The fact that Desmos is listed as a "study tool" doesn't do it justice. Desmos is the "conjecture-testing, judgement-free, learning-math-by-playing" tool.

Very interesting article Dan. I loved playing sports because it was fun to be with friends and have a common goal. I think that this could also be applied to math by having students work in groups as they explore math concepts. When I was a student in high school, I mostly did math by myself. In college, I've had classes where I work in my classmates and it's been fun to see how people approach problems in different ways.

Hi Jack, I had the same thought! I always loved playing soccer because of the comradery of my team. I enjoyed working socializing, and my teammates motivated me to work hard. I am currently a college student, and throughout my time being a math major in college, I have found it difficult to get this sense of fun/common goal back. It took multiple classes of being on my own to finally seeing familiar faces and getting a study group together. I think If math classes were seen as more of a collaboration then many students would feel more comfortable having math discussions with peers and forming these "teams".

This also emphasizes to me the importance of physical intuition/visualization when first approaching or creating a problem/challenge. Even if the physical limitations are not “real world”, like in games like Portal, Fortnite, Civilization, etc., the player/problem-solver usually has a general idea of what to try and how to explore - quite clearly gaining information about if their attempts and explorations led to their intended outcome. The same goes for sports and esports - even when the rules and physics are arbitrary. For me, this freedom of exploration is what sets apart a good (re: fun) tutorial stage of a game from a bad one. Did they just tell you to “hit this button” and then “run over here”, or was it presented as some sort of challenge, where you learn how to play the game through exploration and naturally interacting with the game environment.

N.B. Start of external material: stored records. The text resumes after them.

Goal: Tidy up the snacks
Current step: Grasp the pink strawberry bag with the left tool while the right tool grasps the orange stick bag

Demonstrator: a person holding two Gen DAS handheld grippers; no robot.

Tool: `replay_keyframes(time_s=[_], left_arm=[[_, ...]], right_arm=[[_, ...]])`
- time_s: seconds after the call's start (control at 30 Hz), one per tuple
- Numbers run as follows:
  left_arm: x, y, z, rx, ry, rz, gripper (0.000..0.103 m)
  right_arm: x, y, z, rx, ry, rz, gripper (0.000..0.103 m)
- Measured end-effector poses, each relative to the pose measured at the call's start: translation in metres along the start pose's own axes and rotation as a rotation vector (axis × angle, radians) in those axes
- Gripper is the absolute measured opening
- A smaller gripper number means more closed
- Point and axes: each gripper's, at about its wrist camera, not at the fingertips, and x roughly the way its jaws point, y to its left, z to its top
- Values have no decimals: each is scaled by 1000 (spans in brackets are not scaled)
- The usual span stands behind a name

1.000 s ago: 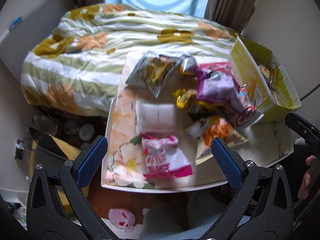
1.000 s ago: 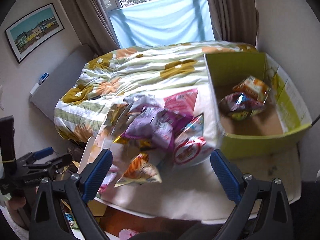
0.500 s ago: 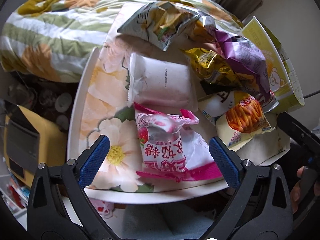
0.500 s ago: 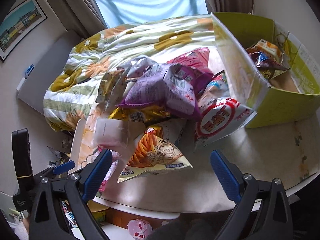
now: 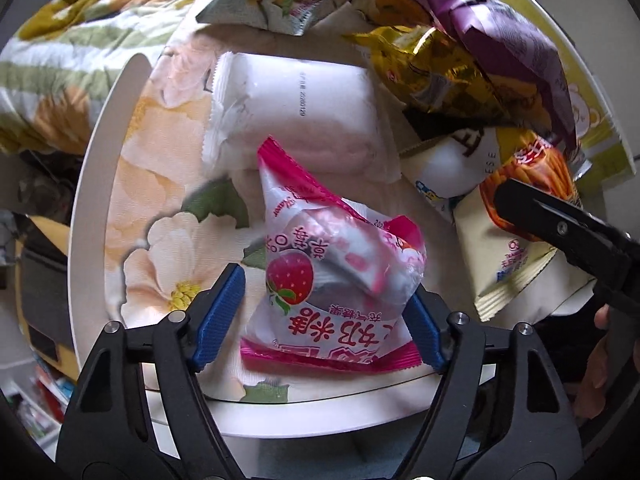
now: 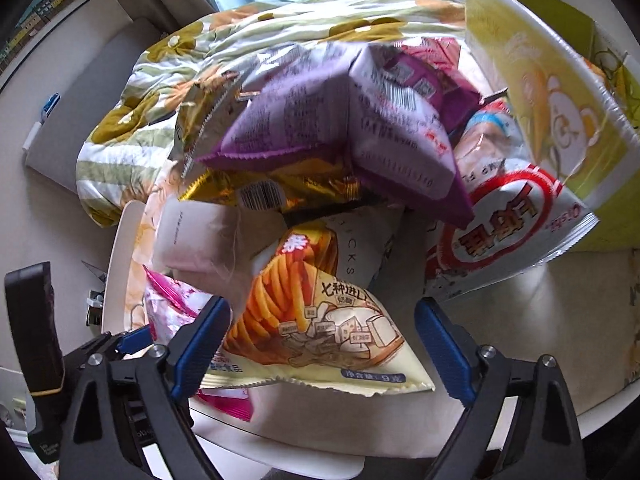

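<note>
A heap of snack bags lies on a white table with a floral cloth (image 5: 160,160). In the left wrist view a pink strawberry bag (image 5: 332,272) sits between the blue pads of my left gripper (image 5: 324,320). Its jaws are closing; the left pad still shows a small gap to the bag. In the right wrist view a cream and orange cheese-stick bag (image 6: 320,328) lies between the pads of my right gripper (image 6: 324,348). Those jaws are closing too, and stand wide at the bag's edges. The two grippers work side by side at the table's near edge.
Behind the two bags lie a white packet (image 5: 296,116), a gold bag (image 5: 436,68), a purple bag (image 6: 340,120) and a red-and-white bag (image 6: 504,224). A yellow-green box (image 6: 560,92) stands at the right. A flowered quilt (image 6: 280,28) covers the bed beyond.
Both grippers have come down close to the table. The left jaws have narrowed around the pink bag, and the right jaws have narrowed a little around the cheese-stick bag.
</note>
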Motion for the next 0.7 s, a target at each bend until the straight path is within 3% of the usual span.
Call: replay_keyframes(time_s=[0.1, 0.23, 0.5, 0.7], left_arm=[[0, -5, -3, 19, -11, 7, 69], [-2, -10, -4, 43, -25, 0, 51], [-12, -6, -2, 39, -32, -19, 41], [-14, 6, -2, 13, -36, -16, 39]], right_arm=[[4, -5, 0, 4, 10, 12, 89], [9, -8, 3, 6, 22, 23, 89], [18, -8, 12, 3, 33, 45, 88], [26, -5, 10, 5, 59, 83, 68]])
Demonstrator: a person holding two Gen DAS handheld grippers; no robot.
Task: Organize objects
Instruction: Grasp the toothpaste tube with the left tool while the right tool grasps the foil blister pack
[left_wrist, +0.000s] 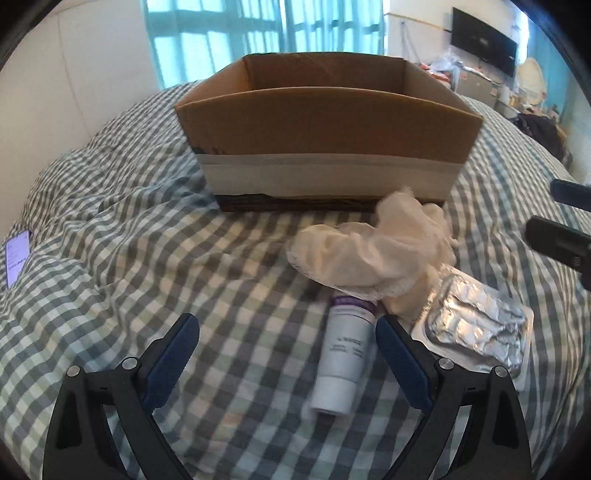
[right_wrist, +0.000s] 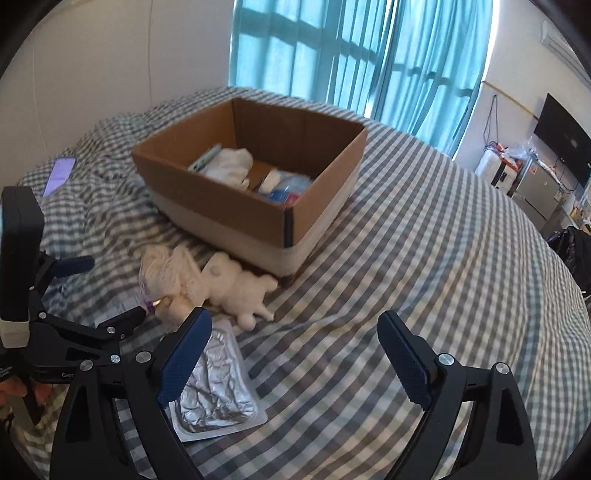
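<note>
The left gripper (left_wrist: 288, 332) hangs low over a bed with its two blue-padded jaws spread wide, holding nothing. A white tube (left_wrist: 341, 363) with a purple cap lies on the checked bedcover (left_wrist: 110, 229) between the jaws, closer to the right one and not touching either. Its label carries small grey print, too blurred to read. The tube's capped far end is tucked under a crumpled cream gauze cloth (left_wrist: 373, 254), which lies just beyond the jaws and partly blocks the way forward. Just right of the tube sits a silver foil blister pack (left_wrist: 476, 332), touching the cloth's near edge. Farther off stands an open cardboard box (left_wrist: 325, 125) with a pale band around its lower wall.

The right gripper (right_wrist: 291, 332) is also wide open and empty, poised above bare bedcover. Its left jaw overlaps the near part of the foil pack in its own camera. From there the box shows white fabric and blue-and-white packets inside. A phone (right_wrist: 61, 173) with a lit purple screen lies far left on the bed. Teal curtains (right_wrist: 332, 55) cover the window beyond.
</note>
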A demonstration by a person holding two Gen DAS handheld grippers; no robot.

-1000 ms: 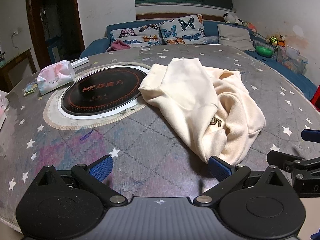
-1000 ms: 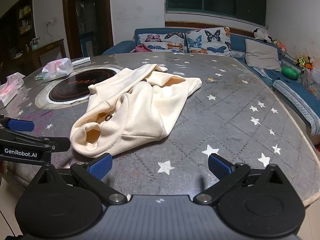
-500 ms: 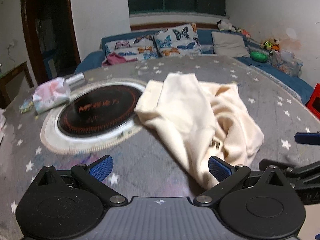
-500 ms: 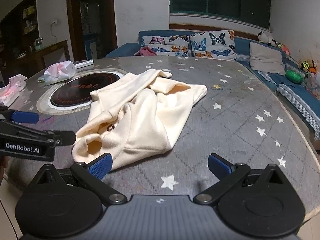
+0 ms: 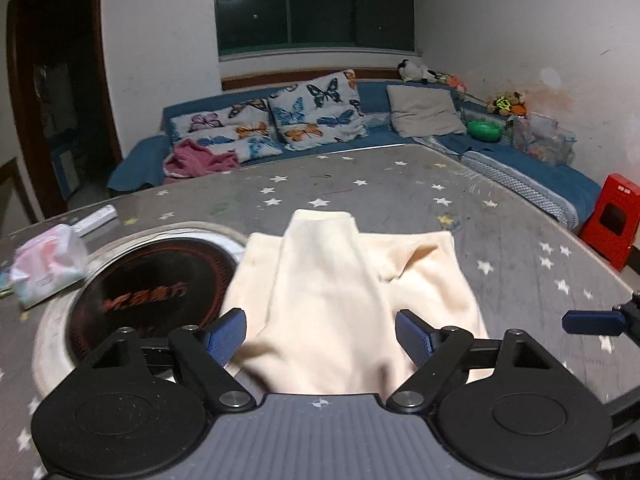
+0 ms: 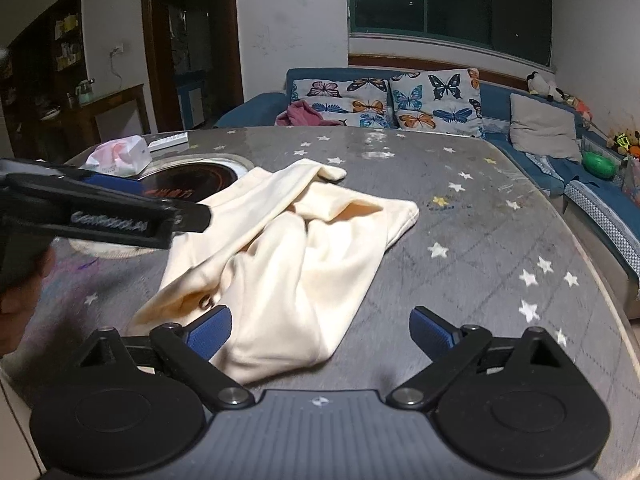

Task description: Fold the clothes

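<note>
While the cream garment (image 6: 288,256) lies crumpled on the star-patterned table (image 6: 480,216), beside the round cooktop (image 5: 148,284), the left gripper (image 5: 320,334) hangs over its near edge, fingers spread wide — and the right gripper (image 6: 320,330) is spread wide too, gripping nothing.

Home living room: a blue sofa (image 5: 520,160) with butterfly cushions (image 5: 320,112) and soft toys (image 5: 506,104) stands behind the star-patterned worktop (image 5: 400,192), beneath a dark window (image 5: 312,0).
</note>
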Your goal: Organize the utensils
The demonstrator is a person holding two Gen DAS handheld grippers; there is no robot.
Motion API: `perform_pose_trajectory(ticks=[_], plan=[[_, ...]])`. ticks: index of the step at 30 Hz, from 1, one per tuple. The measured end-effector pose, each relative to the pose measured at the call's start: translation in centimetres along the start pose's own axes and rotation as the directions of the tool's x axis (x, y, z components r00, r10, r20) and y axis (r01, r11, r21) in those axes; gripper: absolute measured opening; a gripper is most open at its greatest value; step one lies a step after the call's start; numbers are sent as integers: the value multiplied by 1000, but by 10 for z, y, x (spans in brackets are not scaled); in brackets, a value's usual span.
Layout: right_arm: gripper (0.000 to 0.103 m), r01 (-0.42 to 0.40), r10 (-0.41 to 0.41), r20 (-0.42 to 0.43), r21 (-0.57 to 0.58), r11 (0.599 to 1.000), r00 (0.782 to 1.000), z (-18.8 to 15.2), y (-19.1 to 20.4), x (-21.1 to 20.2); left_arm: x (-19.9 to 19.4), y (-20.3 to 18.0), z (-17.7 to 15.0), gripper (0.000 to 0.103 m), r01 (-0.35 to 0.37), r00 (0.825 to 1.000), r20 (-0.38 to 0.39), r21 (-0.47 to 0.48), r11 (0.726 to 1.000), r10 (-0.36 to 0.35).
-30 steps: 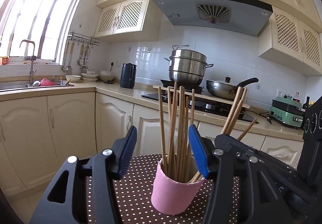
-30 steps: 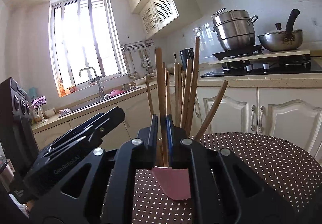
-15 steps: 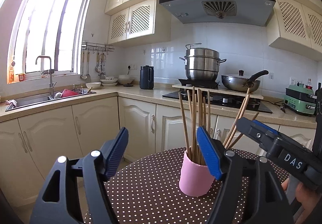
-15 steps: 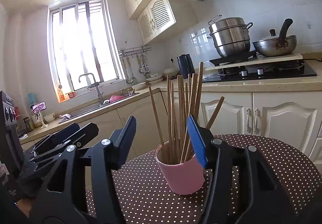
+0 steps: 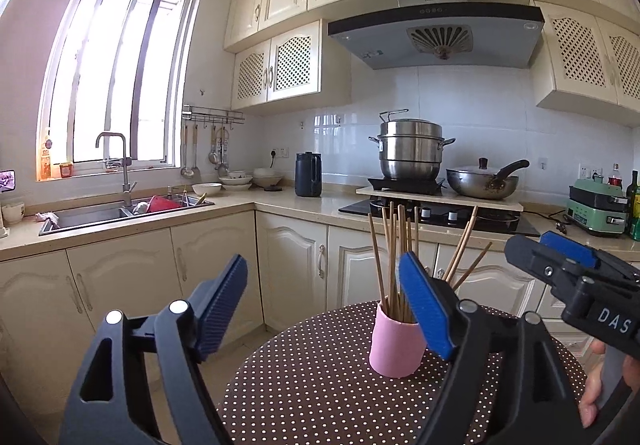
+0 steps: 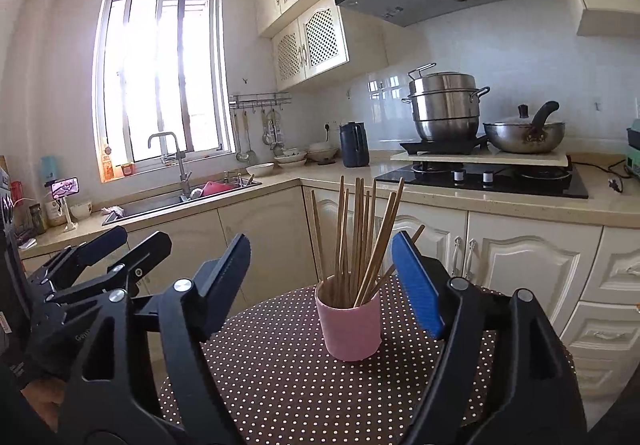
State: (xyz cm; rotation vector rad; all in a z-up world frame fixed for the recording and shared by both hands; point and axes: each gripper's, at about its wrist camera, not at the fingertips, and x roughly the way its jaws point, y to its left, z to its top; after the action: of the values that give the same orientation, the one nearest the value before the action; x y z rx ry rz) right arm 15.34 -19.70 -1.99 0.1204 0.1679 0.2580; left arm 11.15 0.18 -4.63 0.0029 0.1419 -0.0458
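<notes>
A: Where do the chopsticks [image 6: 360, 241] stand?

B: They stand bunched in the pink cup [image 6: 350, 325], which sits on the dotted bench [image 6: 280, 377]. Most are nearly upright; a few lean to the right over the rim.

A: And the right gripper [image 6: 326, 281]?

B: Its 2 fingers [image 6: 418, 281] are spread wide and have just been opening. Nothing is pinched. In the right wrist view the cup shows between them but farther off, and neither blue pad touches it or the sticks.

A: The left gripper [image 5: 326, 305]?

B: Its fingers [image 5: 426, 309] are spread as well and have also just been opening, with nothing clamped. In the left wrist view the cup [image 5: 396, 343] sits just behind the right-hand pad, partly hidden by it, and the chopsticks [image 5: 394, 249] rise above that pad.

A: Are the 2 grippers near each other?

B: They are side by side. The right gripper [image 5: 568, 269] shows at the right edge of the left wrist view, with a hand [image 5: 600, 385] below it.

A: What lies behind?

B: A counter with a sink [image 6: 160, 205] under the window, a dark kettle [image 6: 354, 145], and a steel pot [image 6: 446, 105] and a pan [image 6: 524, 133] on the stove.
</notes>
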Motion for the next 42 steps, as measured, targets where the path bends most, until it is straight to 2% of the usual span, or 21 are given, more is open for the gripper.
perform_pose_trajectory(ticks=[7, 15, 26, 42], plan=[[87, 36, -35, 17, -41, 999, 999, 6, 21, -36, -37, 1, 8, 85, -14, 999, 34, 22, 1000, 13], [94, 73, -67, 72, -84, 994, 995, 11, 39, -75, -73, -5, 17, 89, -7, 999, 54, 40, 999, 5], [94, 162, -140, 142, -157, 974, 980, 12, 56, -108, -107, -7, 26, 94, -7, 996, 89, 30, 1000, 4], [95, 205, -172, 179, -188, 960, 969, 9, 63, -121, -125, -10, 28, 94, -33, 993, 120, 68, 997, 24]])
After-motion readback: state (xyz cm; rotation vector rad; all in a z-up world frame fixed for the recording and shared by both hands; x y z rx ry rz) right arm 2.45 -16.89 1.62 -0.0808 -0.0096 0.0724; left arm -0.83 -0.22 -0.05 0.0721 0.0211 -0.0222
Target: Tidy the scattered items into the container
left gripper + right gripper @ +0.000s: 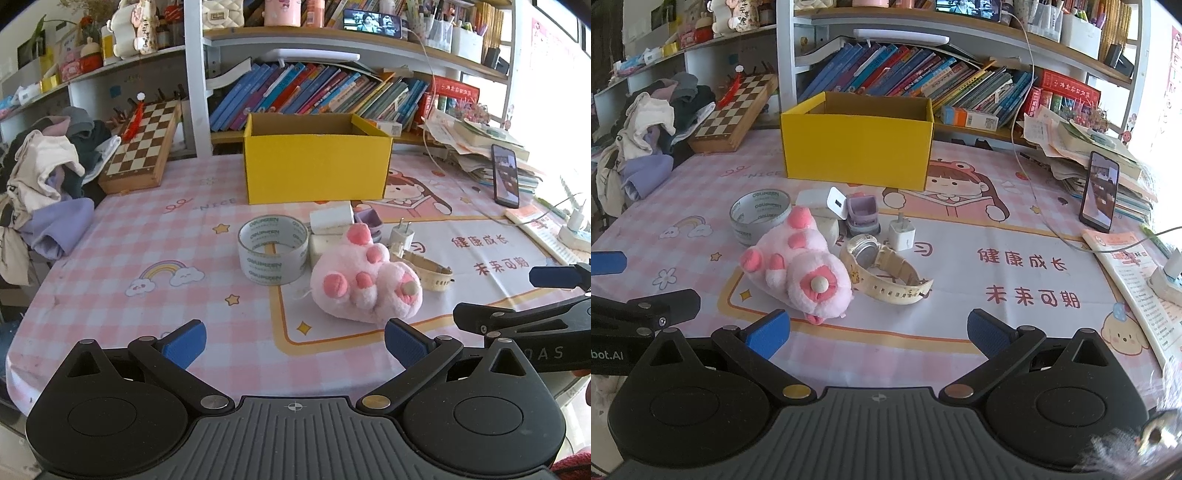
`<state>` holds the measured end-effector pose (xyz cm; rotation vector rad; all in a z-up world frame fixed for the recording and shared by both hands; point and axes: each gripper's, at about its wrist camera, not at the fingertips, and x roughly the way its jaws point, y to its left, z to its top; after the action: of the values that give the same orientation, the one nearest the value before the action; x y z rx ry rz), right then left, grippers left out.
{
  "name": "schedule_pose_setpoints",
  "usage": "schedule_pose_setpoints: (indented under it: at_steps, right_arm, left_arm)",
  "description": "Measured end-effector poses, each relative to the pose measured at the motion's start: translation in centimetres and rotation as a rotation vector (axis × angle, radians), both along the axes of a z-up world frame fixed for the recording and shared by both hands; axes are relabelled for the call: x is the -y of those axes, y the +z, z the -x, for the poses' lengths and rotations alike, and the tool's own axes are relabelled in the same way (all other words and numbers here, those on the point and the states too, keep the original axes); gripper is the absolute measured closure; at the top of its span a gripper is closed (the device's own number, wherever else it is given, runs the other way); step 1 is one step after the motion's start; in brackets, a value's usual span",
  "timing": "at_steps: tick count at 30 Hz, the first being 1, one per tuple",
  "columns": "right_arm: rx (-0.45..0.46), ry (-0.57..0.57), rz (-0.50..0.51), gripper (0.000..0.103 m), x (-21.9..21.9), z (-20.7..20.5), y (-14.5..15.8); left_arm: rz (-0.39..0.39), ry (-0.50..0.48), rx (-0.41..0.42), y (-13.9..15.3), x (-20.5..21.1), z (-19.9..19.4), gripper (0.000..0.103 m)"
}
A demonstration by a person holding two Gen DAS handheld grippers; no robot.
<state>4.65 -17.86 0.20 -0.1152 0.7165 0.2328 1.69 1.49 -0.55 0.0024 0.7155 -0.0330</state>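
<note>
Left wrist view: we see our left gripper [295, 341] with its blue pads spread wide and nothing between them, held low over the checked cloth [147, 240]. Ahead lies the clutter: a tape roll [272, 249] lying flat, and just right of it a pink plush [365, 280], which hides most of a white block [319, 247] and part of a watch [430, 271]. Behind these, a white adapter [331, 217], a purple toy [367, 219] mostly covered by the plush, and a white plug [402, 234]. The yellow box [316, 168] stands open at the back of the table, well apart from both grippers; we cannot see its floor from this angle. The right gripper [554, 295] enters at the right edge, cut off by the frame.

Right wrist view: our right gripper [879, 334] is likewise spread and holds nothing, near the plush [801, 266]. Here the watch [886, 269] shows whole, its strap touching the plush. The plug [902, 233] stands just behind it, beside the toy [863, 214]. The adapter [827, 202] and tape [759, 216] are partly masked by the plush. The box [857, 155] again hides its contents. The left gripper [639, 306] is clipped at the left edge. A phone [1100, 192] leans against stacked papers at right.
</note>
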Motion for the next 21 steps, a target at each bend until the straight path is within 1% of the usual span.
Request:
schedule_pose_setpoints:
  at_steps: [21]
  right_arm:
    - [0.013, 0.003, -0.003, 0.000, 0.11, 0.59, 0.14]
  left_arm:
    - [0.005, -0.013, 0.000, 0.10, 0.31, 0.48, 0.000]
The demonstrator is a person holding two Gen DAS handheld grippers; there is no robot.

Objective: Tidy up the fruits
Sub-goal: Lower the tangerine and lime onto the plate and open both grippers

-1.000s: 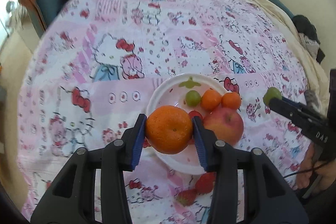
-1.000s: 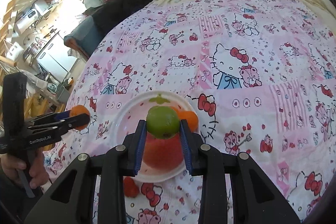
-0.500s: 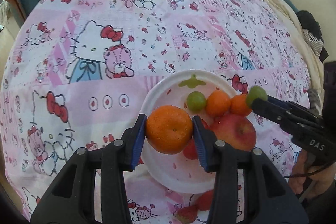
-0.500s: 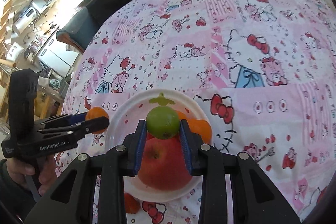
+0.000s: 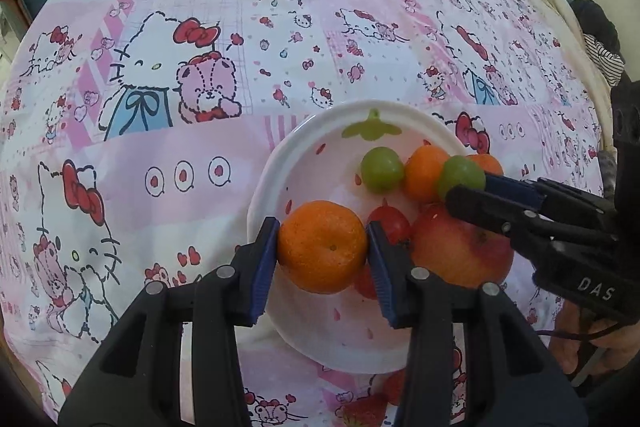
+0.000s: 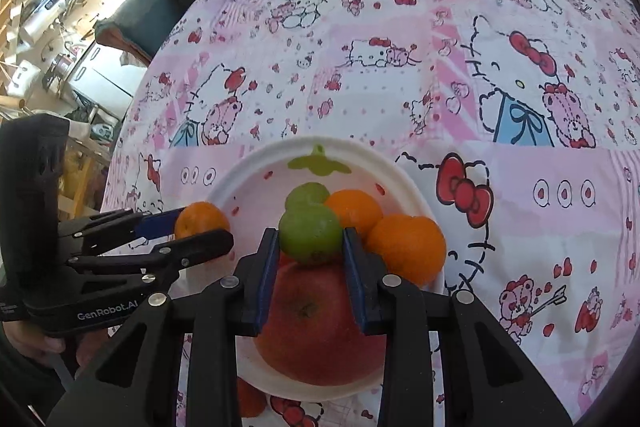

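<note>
While my left gripper (image 5: 323, 247) pinches the mandarin (image 5: 322, 246) over the plate (image 5: 280, 163), only its view shows the strawberry (image 5: 390, 225); my right gripper (image 6: 310, 247) clamps a green fruit (image 6: 310, 233) above the apple (image 6: 316, 331).

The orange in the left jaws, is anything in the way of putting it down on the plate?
Partly. The orange hangs over the plate's left side, where bare plate shows. Close on its right lie a small red fruit and the apple, so only that left part is free.
</note>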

Contrast this with a typical traditional lesson, where many players often have no idea how to even begin to explore, what exploration would even look like, or even if they reached their goal/solution/equation. These lessons typically exist only in the realm of a weird written language and rule-following.

This is one thing that I think the best Desmos lessons do really well, and plays a main role in making these lessons effective (mainly thinking of Function Carnival, Marcellus the Giant, Transformation Golf, etc.).

This is so true of how math has been presented traditionally, and many online platforms are not changing much. I made this video where I use RPA software to automate completion of an IXL to show that there's not much thinking involved in some of these activities: https://youtu.be/fsdo5SmX26I

We should strive to have the vast majority of our curriculum be unable to be automated. We should let students be human in math.

Great video. Just added to the main post.

Wow, thanks! That means a lot coming from you.

I think what makes the definition debate interesting (although I agree definitions are not the most interesting part) is that changing your definitions in math change what kind of math you can do. (Like with spherical/hyperbolic geometry.) I don't know that a debate over a definition is valuable, as by-definiton (pun intended) it cannot be resolved, but it is useful to analyze why a definition is chosen and what purpose it solves, what it allows and what it doesn't.

100% in favor of any pedagogy or curriculum that asks students to poke at definitions and develop new ways of thinking mathematically. (Spherical geometry! Polygons with non-integer side lengths! Etc!)

https://blog.mrmeyer.com/2013/discrete-functions-gone-wild/

I just don't really see this particular debate contributing to that intellectual adventurousness. It just seems to elevate personal preference to the level of religious dogma in an area where the core religious texts are ambiguous.